Serum Ferritin Levels and Liver-Related Events in Individuals With Steatotic Liver Disease: A Longitudinal Cohort Study

Background

Serum ferritin has been suggested as a potential biomarker associated with disease progression in metabolic dysfunction–associated steatotic liver disease (MASLD).

Aims

We investigated the association between serum ferritin levels and liver-related events (LREs) in individuals with steatotic liver disease (SLD).

Methods

This cohort study included 17,560 adults with SLD (MASLD [n = 15,744], MASLD with increased alcohol intake (MetALD) [n = 1103] and cryptogenic SLD [n = 713]) without LRE at baseline. A steatotic liver was diagnosed using ultrasound, and LRE was defined as the development of decompensation (ascites, variceal bleeding and hepatic encephalopathy) or hepatocellular carcinoma. Participants were categorised into high (≥ 300 μg/L for males, ≥ 200 μg/L for females) or normal to low (< 300 μg/L for males, < 200 μg/L for females) ferritin levels.

Results

During 211,425 person-years of follow-up (median: 12.3 years), 74 incident LRE cases were identified, with 63 cases in MASLD, 10 in MetALD and 1 in cryptogenic SLD. The multivariable-adjusted hazard ratio (aHR) for LRE comparing individuals with high and normal-to-low ferritin level was 3.13 (95% confidence interval [CI] 1.89–5.18).

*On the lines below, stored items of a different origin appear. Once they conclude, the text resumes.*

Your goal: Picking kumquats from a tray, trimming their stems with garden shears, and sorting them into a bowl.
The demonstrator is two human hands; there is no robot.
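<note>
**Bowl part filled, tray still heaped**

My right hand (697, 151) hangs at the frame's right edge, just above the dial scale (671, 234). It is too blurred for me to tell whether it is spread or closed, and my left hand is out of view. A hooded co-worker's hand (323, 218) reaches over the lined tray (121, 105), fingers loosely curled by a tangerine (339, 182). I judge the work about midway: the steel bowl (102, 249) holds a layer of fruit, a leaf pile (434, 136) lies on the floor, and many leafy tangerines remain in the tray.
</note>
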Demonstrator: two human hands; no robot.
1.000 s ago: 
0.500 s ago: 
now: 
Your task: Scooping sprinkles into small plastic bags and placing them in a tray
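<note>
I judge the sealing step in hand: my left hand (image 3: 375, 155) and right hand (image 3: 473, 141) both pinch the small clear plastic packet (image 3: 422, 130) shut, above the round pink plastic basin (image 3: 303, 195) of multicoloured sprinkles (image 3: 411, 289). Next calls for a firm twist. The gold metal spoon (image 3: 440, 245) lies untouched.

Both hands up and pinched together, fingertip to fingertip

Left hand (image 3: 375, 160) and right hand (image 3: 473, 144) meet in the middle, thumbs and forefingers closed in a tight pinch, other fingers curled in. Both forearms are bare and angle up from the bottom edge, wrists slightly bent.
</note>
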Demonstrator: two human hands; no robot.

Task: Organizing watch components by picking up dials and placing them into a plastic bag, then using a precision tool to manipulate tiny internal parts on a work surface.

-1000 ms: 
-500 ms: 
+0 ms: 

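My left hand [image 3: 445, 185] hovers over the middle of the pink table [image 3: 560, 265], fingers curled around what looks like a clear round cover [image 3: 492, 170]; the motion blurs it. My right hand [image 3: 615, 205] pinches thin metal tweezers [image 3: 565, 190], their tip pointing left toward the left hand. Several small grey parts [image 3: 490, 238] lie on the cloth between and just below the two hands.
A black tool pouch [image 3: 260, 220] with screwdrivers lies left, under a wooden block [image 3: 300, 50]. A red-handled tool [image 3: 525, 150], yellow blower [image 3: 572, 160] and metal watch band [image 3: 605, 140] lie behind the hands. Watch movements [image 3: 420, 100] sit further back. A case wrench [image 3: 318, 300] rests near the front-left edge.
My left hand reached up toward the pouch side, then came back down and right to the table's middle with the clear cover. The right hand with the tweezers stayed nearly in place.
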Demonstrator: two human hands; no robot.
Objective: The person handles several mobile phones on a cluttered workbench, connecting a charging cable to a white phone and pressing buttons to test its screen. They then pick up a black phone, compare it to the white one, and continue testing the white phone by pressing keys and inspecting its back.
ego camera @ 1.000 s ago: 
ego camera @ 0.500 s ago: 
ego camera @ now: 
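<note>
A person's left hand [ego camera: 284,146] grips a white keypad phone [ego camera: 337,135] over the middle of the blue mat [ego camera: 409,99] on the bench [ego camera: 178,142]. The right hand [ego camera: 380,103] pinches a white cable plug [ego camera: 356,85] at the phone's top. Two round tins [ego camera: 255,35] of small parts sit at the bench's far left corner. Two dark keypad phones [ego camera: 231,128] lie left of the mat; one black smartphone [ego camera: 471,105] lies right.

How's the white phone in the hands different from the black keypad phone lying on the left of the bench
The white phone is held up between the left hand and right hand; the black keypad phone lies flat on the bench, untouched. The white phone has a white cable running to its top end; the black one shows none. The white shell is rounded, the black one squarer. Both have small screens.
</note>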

Increased risk of LRE in individuals with high serum ferritin level compared to those with normal to low serum ferritin level was consistent across SLD subtypes (aHR 2.69, 95% CI 1.55–4.67 for MASLD; aHR 5.73, 95% CI 1.31–25.0 for MetALD), and SLD severity assessed by Fibrosis-4 (FIB-4) index (aHR 2.38, 95% CI 1.34–4.21 for FIB-4 ≥ 1.3; aHR 3.13, 95% CI 1.18–8.29 for FIB-4 < 1.3).

Conclusions

Serum ferritin levels correlated with the risk of LRE in patients with SLD.